Before I get into the whole seeking absurdity thing and why Peter Hacks isn’t an absurd playwright but should be, I’d like to rant a little about something that will eventually cause my death or might just linger in my soul like a bad bowel movement. Oh yeah, and before I forget. This rant might also finally get me deported. But I’ll try to post part-2 before that happens. Now. Before I get into explaining everything, let’s first have a quick English language course on the expression “fuck you”.
“Fuck you” is an interjection. According to most sources an interjection can be a figure of speech or a word that expresses emotion. With that in mind, “fuck you” is a derogatory emotional expression that is said because something bothersome motivated a speaker to say it. Now, if that bothersome thing is only one sided, that is, only one side is bothered, that means whoever receives the “fuck you” cannot simply throw it back. I mean, come on, there has to be rules out there, right? Otherwise all we’d have in this world is a bunch really smart, well earning career people out there saying nothing but fuck you to each other all day.

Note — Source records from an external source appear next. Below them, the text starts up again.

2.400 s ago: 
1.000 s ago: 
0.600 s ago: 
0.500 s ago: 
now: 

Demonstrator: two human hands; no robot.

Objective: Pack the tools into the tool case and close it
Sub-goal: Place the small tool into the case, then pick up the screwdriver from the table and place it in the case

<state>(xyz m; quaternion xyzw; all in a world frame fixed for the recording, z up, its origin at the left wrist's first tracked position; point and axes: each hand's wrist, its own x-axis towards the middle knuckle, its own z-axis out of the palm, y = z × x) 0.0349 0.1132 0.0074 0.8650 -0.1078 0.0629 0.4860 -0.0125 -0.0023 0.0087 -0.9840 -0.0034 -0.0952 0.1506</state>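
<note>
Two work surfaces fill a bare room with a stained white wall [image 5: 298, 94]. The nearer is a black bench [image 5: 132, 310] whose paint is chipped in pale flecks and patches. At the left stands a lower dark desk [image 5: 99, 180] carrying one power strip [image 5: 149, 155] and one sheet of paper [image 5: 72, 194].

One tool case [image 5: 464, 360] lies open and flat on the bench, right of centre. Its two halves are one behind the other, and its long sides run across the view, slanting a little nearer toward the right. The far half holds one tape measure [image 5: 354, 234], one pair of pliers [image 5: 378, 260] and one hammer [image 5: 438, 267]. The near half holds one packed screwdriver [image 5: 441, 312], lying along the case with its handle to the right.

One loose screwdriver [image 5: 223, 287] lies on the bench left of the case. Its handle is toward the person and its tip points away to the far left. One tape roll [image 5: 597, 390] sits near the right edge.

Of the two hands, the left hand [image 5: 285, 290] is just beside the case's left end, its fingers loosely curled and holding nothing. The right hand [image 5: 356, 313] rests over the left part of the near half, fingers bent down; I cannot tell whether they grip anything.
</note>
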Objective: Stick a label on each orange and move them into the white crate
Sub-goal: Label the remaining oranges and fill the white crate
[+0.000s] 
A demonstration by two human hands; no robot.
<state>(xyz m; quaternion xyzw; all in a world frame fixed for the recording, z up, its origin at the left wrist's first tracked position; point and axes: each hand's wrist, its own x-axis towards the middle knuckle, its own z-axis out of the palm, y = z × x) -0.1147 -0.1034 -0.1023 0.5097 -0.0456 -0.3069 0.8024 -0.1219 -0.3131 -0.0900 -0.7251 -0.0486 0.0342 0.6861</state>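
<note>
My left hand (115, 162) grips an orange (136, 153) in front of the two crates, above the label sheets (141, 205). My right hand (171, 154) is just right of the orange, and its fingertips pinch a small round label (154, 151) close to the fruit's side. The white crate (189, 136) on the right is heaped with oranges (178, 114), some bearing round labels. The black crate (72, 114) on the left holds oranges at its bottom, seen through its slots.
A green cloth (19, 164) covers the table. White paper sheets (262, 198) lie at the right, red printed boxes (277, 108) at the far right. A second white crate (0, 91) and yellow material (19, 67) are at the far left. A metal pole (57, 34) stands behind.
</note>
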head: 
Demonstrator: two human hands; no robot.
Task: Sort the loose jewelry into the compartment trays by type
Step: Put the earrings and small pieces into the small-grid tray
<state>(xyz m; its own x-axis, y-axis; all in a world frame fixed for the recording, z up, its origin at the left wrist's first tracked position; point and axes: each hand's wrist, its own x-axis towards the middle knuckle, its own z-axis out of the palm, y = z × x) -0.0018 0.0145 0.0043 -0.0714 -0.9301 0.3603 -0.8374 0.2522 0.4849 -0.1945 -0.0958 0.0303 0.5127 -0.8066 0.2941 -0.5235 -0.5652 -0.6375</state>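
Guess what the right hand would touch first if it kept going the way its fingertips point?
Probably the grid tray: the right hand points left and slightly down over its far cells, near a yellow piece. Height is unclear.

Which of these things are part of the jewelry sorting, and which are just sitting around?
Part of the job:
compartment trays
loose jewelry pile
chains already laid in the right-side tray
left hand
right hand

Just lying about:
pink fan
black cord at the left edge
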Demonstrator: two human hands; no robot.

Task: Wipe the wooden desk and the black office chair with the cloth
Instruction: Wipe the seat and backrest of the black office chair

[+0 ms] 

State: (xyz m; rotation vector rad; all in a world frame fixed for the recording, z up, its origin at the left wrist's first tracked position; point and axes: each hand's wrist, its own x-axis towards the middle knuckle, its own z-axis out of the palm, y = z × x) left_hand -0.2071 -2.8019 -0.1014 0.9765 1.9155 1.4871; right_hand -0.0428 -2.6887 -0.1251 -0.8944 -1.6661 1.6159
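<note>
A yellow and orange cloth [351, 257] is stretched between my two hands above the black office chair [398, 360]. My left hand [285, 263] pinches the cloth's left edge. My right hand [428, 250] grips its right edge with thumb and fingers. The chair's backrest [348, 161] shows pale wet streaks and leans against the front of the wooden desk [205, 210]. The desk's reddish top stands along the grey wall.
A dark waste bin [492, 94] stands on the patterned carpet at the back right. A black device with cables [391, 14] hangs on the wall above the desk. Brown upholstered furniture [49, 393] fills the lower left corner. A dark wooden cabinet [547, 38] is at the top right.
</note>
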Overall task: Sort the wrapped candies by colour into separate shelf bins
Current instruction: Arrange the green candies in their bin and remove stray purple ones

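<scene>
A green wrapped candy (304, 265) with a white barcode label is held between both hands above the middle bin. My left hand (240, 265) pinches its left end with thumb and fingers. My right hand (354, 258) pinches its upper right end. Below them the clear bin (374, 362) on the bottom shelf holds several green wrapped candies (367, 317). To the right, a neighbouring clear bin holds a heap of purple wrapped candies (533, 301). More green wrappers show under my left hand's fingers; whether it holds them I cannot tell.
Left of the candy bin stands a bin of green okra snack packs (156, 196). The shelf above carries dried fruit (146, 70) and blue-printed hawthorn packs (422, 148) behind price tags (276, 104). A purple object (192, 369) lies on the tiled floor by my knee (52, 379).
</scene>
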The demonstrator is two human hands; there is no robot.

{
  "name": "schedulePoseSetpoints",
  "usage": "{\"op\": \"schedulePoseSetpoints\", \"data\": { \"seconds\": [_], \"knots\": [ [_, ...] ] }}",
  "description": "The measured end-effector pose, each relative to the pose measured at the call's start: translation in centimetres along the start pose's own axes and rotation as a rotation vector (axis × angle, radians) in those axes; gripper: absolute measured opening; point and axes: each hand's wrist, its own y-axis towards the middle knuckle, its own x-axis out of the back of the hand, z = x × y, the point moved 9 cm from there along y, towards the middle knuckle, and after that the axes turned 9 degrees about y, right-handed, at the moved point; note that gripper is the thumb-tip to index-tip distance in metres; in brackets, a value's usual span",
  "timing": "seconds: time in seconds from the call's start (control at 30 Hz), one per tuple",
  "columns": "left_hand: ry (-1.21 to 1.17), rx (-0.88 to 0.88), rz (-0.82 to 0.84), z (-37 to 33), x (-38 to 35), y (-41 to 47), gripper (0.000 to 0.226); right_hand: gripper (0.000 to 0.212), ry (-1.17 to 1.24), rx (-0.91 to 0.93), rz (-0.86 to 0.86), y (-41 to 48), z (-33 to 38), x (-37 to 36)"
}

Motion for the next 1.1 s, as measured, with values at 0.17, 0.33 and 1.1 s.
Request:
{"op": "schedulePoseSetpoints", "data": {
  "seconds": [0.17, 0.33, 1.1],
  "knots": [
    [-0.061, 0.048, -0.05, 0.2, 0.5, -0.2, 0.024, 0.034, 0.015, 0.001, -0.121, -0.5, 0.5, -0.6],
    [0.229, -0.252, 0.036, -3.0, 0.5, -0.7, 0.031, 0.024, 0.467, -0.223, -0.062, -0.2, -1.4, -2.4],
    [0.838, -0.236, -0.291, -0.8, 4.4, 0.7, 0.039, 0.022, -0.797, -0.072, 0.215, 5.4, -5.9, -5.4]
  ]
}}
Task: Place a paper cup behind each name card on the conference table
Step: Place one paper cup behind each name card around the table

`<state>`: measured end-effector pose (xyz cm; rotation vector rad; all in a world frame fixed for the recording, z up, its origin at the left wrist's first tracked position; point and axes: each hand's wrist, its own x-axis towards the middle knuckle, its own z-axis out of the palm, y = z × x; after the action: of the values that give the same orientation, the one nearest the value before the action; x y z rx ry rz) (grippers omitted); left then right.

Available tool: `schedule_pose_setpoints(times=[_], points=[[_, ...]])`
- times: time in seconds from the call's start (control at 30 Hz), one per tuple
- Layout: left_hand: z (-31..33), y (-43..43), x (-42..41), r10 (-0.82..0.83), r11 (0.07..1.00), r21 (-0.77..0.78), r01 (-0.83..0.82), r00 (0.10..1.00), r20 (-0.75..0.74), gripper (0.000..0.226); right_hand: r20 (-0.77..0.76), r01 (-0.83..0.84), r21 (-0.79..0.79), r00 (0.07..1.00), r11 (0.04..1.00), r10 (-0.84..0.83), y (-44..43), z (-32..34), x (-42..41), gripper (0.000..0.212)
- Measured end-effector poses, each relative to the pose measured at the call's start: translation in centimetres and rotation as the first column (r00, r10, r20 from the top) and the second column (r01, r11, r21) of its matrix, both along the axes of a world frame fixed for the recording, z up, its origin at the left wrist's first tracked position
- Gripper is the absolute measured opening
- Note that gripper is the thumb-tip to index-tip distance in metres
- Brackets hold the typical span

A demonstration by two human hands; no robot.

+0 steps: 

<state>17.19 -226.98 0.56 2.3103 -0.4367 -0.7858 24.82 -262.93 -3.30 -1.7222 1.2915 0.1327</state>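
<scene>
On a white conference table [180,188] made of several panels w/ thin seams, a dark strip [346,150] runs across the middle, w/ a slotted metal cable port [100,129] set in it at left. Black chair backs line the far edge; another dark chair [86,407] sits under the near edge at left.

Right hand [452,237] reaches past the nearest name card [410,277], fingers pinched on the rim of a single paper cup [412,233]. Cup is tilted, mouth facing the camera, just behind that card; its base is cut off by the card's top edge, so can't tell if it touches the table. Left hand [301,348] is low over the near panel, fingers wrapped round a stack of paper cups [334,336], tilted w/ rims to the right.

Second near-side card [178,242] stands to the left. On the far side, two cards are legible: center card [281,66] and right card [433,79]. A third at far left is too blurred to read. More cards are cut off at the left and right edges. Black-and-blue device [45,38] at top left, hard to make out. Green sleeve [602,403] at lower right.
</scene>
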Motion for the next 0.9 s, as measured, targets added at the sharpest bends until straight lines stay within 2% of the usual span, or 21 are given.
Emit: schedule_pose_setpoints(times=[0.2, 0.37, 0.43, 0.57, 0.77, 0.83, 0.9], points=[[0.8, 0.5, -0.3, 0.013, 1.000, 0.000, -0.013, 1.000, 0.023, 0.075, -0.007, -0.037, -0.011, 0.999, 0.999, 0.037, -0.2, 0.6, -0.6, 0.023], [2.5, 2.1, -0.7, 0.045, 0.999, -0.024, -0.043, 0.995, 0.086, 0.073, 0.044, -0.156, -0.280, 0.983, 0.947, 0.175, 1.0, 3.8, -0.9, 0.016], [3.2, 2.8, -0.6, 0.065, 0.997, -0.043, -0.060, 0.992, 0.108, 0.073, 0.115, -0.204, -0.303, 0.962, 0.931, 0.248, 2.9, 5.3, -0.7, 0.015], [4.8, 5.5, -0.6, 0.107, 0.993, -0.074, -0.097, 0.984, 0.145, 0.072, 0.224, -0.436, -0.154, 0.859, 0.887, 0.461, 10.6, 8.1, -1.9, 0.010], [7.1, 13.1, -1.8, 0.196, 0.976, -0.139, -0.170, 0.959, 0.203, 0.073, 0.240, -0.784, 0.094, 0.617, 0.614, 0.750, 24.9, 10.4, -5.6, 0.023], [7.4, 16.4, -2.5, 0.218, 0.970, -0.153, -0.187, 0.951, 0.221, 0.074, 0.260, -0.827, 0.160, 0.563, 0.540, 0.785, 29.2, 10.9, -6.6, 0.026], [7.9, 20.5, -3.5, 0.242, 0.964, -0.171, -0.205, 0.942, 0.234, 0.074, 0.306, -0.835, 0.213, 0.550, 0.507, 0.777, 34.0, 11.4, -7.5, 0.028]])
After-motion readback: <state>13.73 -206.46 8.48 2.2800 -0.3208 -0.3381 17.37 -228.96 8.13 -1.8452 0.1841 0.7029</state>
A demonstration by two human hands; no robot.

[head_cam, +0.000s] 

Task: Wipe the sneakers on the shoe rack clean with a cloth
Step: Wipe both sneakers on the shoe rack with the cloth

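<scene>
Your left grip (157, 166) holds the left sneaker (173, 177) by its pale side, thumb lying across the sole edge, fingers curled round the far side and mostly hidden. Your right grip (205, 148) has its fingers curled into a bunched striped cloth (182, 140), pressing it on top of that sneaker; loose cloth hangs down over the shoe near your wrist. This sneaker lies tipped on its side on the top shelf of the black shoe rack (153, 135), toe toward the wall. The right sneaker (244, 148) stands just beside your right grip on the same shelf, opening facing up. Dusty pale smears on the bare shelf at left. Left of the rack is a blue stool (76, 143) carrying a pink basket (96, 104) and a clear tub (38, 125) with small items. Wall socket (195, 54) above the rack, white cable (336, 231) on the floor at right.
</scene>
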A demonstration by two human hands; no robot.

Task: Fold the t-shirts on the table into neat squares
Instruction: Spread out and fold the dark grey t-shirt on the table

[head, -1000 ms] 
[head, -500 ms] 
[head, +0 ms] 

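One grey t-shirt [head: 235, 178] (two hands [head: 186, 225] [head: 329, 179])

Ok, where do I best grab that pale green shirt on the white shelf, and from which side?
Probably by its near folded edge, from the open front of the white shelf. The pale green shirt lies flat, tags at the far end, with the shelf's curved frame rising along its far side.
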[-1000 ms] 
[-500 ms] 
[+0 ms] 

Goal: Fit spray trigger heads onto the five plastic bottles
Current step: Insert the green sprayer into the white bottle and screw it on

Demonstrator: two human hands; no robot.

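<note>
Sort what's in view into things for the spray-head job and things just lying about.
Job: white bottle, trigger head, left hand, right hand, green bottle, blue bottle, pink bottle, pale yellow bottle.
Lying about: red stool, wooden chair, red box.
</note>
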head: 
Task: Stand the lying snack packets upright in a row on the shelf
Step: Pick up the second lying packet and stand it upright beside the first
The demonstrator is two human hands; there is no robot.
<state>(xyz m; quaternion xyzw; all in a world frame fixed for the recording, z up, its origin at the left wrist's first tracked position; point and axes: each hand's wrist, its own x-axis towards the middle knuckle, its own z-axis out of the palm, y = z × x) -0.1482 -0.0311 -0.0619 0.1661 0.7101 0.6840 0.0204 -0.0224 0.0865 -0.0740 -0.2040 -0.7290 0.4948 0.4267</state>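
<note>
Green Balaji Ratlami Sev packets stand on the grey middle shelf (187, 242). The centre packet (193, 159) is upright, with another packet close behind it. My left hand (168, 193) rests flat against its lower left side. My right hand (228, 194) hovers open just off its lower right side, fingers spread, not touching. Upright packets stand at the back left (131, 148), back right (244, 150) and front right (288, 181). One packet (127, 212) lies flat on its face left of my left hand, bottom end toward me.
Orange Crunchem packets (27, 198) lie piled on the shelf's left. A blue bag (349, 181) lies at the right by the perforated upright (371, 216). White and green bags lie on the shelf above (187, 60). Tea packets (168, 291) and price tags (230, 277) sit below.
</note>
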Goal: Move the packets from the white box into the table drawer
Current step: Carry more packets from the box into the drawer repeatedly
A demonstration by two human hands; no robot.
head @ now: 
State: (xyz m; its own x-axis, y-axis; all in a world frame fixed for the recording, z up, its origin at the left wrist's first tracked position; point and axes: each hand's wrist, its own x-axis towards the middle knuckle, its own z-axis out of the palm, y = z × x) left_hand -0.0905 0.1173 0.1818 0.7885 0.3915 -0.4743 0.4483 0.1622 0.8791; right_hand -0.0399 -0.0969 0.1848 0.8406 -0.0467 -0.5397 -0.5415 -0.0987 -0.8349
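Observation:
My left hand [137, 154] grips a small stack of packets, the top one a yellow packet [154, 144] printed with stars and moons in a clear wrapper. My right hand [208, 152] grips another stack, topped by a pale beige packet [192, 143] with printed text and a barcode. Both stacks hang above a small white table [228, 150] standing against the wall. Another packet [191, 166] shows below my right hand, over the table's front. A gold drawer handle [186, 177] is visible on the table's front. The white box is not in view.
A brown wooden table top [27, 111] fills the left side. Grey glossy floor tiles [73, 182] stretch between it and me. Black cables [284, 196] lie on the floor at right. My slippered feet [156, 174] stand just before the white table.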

I enjoy reading plays. In fact, I enjoy reading them more than actually seeing them performed. Call me a fuddy-duddy or even uncooperative, but I’m usually disappointed when I go to German theatre and watch a bunch of compulsive addicts put on a play. The attitude I have is in part due to living in Germany and attending so many (too many!) German state subsidized play productions over the past twenty years. Add to that the bitterness I have of being rejected by German theatre houses because… Well, I guess they reject me even today because I’m (worst)writer.
Needless to say, I’ve given up on German theatre for basically two reasons (beyond the one already mentioned). German theatre, like an incorporated radio or TV station, is completely unoriginal and uses economics as an excuse for the products its sells. (Yes, theatres do sell products other than sweets and 1,- Euro coat hanging services.) With that said, how many fucking times can Peer Gynt, Woycek or King Lear, etc., etc., be produced? I’ve got nothing against these plays. They are great. But who gave them free-reign to occupy German stages as though they were post WW2 GIs? (And fuck all those theatre subscribers!) In fact, for every production of one of them so-called classic plays there should also be a production of a new, original play. Is that asking for too much? You bet your knickers it’s asking for too much. Just try and have a rational conversation with a German literary manager (Dramaturg) or, goodness forbid, a Theatre Manager (Intendant) about seeing something original on a major stage. You’ll be rewarded with a birds-eye-view of how theatre tussies think economically. Oh boy…
Me: Excuse me, Mr. P-H-D Intendant, I have a question.
P-H-D Intendant: Jaaaaaaaaaaa.
Me: why don’t you perform an entire season of original plays with all the money you get from my taxes?
P-H-D Intendant: Ha. Ha. Ha. Ha. Ha. Ha. H. Cough. Choke. Ha. Ha. Ha. Ha. Ha. Ha. Ha. Ha. Ha. Ha. Ha. Ha. Ha. Ha. (Walking away). Ha. Ha. Ha. Ha. Ha. Ha. Ha. Ha. Ha. Ha. Ha. Ha. Ha. Ha. (Even further away; farting.) Ha. Ha. Ha. Ha. Ha. Ha. Ha. (Fade out.)
Anywho. When I want to see “theatre” and my partner and I can afford it, we go to London or NYC to see theatre. At least in those places there is SOME originality! Other than that, as I said before, I read plays.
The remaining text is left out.